* Activity:
Write out the data exactly as given, dropping every picture.

* Data below:
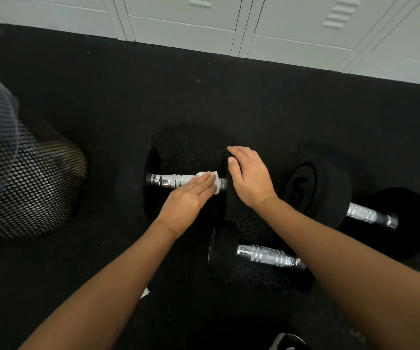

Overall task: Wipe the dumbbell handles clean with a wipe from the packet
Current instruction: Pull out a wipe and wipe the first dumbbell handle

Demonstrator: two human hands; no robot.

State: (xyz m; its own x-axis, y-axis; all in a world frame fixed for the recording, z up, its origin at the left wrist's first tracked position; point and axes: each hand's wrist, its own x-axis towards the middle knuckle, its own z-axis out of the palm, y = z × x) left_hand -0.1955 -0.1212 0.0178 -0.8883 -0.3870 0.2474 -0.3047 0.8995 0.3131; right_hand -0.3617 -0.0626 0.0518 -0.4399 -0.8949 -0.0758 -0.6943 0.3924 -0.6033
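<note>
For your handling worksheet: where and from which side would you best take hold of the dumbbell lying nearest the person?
Probably the chrome handle of the nearest dumbbell, from above. It lies flat on the floor, the bar exposed between the black heads; the right forearm crosses over its right end, so grip left of centre.

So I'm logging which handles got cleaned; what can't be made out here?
Head view only:
- white wipe: mostly under the left hand.
- nearest chrome dumbbell handle: right end behind the right forearm.
- wipe packet: only a white scrap beside the left forearm, unidentifiable.
</note>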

* Solution:
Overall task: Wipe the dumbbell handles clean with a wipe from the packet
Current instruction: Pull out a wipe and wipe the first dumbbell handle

Demonstrator: two human hands; no robot.

State: (xyz m; its own x-axis, y-axis; all in a world frame fixed for the recording, z up, its origin at the left wrist's first tracked position; point and axes: each hand's wrist, its own x-axis towards the middle knuckle, its own z-axis out of the palm, y = z × x) left_hand -0.1955 -0.1212 0.0178 -0.8883 -0.3870 0.2474 -0.3047 0.8995 0.3131; right_hand -0.3617 -0.0626 0.0518 -0.4399 -0.8949 -0.0758 -0.6943 0.3924 -0.6033
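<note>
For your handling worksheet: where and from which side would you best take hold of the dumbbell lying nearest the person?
Probably the chrome handle of the nearest dumbbell, from above. It lies flat on the floor, the bar exposed between the black heads; the right forearm crosses over its right end, so grip left of centre.

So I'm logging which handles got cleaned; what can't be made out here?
Head view only:
- white wipe: mostly under the left hand.
- nearest chrome dumbbell handle: right end behind the right forearm.
- wipe packet: only a white scrap beside the left forearm, unidentifiable.
</note>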

This completes the output.